* _Exercise brief_:
Pictures aside, write out the data exactly as it reads.

┌──

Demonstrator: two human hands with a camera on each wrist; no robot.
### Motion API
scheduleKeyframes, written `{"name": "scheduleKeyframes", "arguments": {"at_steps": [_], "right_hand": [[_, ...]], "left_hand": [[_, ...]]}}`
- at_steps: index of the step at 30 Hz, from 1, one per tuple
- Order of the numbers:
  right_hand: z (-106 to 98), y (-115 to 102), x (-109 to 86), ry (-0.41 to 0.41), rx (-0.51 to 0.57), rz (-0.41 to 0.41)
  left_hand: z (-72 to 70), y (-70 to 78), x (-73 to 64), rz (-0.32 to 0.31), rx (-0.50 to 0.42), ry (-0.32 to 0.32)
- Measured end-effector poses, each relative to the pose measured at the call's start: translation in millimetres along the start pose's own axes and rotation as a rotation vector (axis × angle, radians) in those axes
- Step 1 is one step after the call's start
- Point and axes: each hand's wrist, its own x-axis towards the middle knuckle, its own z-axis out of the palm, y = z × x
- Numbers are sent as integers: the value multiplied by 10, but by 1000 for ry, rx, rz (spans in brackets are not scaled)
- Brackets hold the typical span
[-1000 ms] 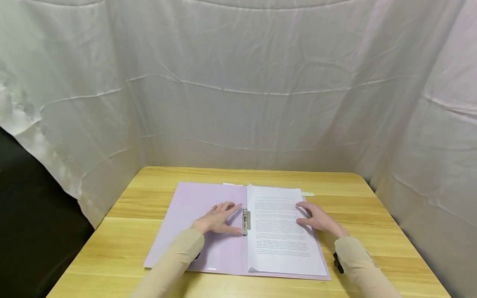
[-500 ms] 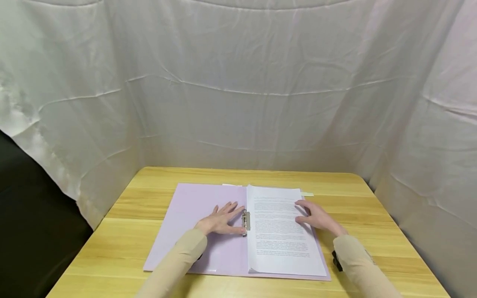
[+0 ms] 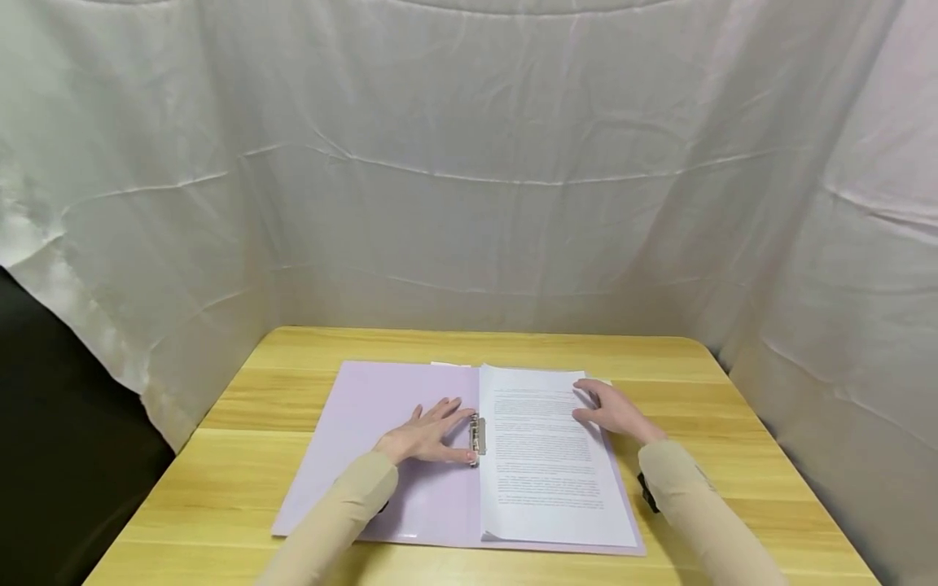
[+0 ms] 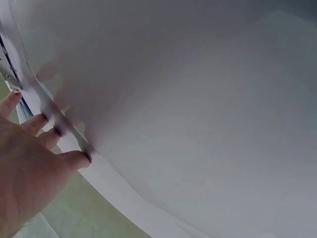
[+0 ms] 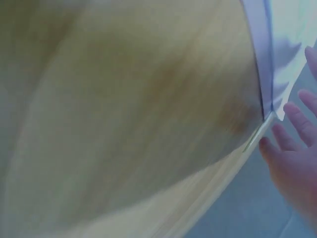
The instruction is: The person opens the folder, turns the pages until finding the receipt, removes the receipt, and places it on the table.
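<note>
A lilac clip folder (image 3: 366, 399) lies spread out on the wooden table. On its right half rests a stack of printed paper (image 3: 545, 456), the lower left corner slightly fanned. A metal clip (image 3: 478, 435) sits at the stack's left edge, by the fold. My left hand (image 3: 423, 435) is over the left cover with fingers spread; its thumb and index finger reach the two ends of the clip. Near the stack's upper right edge is my right hand (image 3: 615, 409), fingers loosely bent, gripping nothing. The right wrist view shows those fingers (image 5: 297, 119) beside the page edge.
Wooden table (image 3: 718, 456) surrounds the folder on all sides. A white strip (image 3: 449, 364) peeks out behind the folder's top edge. Grey-white curtains (image 3: 469, 203) enclose the table at the back and sides. Something black (image 3: 66, 431) stands at the far left.
My left hand has shifted slightly right, bringing thumb and index finger to the clip. My right hand has moved up along the paper's right edge toward the top corner. Folder and paper lie as before.
</note>
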Motion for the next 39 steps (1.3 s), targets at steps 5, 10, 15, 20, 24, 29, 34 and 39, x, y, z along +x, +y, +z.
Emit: {"name": "scheduleKeyframes", "arguments": {"at_steps": [5,10,15,20,24,29,34,39], "right_hand": [[-4,47,84,26,-8,-26],[-2,95,116,14,9,-12],[-15,128,144,24,13,-7],[-23,111,190,31,13,-5],[-7,82,223,43,19,16],[-3,58,248,67,53,54],[-9,31,283,139,62,53],[6,31,319,197,107,85]], "left_hand": [[-14,6,-24,16,-14,5],[2,-4,-57,15,-19,-4],[-2,3,-75,27,-14,5],[-19,22,-72,34,0,7],[-26,36,-81,31,5,5],[-23,51,-85,24,4,3],[-17,47,-84,23,5,9],[-4,34,-78,28,4,15]]}}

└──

* _Answer section_:
Demonstrator: two human hands with a camera on each wrist; no robot.
### Motion API
scheduleKeyframes, written `{"name": "scheduleKeyframes", "arguments": {"at_steps": [_], "right_hand": [[_, ...]], "left_hand": [[_, ...]]}}`
- at_steps: index of the step at 30 Hz, from 1, one per tuple
- Order of the numbers:
  right_hand: z (-106 to 98), y (-115 to 102), x (-109 to 86), ry (-0.41 to 0.41), rx (-0.51 to 0.57), rz (-0.41 to 0.41)
  left_hand: z (-72 to 70), y (-70 to 78), x (-73 to 64), rz (-0.32 to 0.31), rx (-0.50 to 0.42), ry (-0.32 to 0.32)
- Measured end-effector poses, each relative to the pose measured at the call's start: translation in millimetres along the start pose's own axes and rotation as a rotation vector (axis × angle, radians) in those axes
- Step 1 is one step after the call's start
- Point and axes: each hand's wrist, its own x-axis towards the middle knuckle, its own z-axis out of the palm, y = z × x
- Numbers are sent as integers: the value multiplied by 10, but by 1000 for ry, rx, rz (spans in brackets are not scaled)
- Brackets hold the typical span
[-1000 ms] 
[-500 ms] 
[+0 ms] 
[+0 ms] 
[+0 ms] 
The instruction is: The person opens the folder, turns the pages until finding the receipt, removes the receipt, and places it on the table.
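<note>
A lilac clip folder (image 3: 366, 399) lies spread out on the wooden table. On its right half rests a stack of printed paper (image 3: 545, 456), the lower left corner slightly fanned. A metal clip (image 3: 478, 435) sits at the stack's left edge, by the fold. My left hand (image 3: 423, 435) is over the left cover with fingers spread; its thumb and index finger reach the two ends of the clip. Near the stack's upper right edge is my right hand (image 3: 615, 409), fingers loosely bent, gripping nothing. The right wrist view shows those fingers (image 5: 297, 119) beside the page edge.
Wooden table (image 3: 718, 456) surrounds the folder on all sides. A white strip (image 3: 449, 364) peeks out behind the folder's top edge. Grey-white curtains (image 3: 469, 203) enclose the table at the back and sides. Something black (image 3: 66, 431) stands at the far left.
My left hand has shifted slightly right, bringing thumb and index finger to the clip. My right hand has moved up along the paper's right edge toward the top corner. Folder and paper lie as before.
</note>
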Motion for the next 39 steps (1.3 s), targets at steps 5, 10, 15, 20, 24, 29, 34 and 39, x, y, z along +x, +y, +z.
Emit: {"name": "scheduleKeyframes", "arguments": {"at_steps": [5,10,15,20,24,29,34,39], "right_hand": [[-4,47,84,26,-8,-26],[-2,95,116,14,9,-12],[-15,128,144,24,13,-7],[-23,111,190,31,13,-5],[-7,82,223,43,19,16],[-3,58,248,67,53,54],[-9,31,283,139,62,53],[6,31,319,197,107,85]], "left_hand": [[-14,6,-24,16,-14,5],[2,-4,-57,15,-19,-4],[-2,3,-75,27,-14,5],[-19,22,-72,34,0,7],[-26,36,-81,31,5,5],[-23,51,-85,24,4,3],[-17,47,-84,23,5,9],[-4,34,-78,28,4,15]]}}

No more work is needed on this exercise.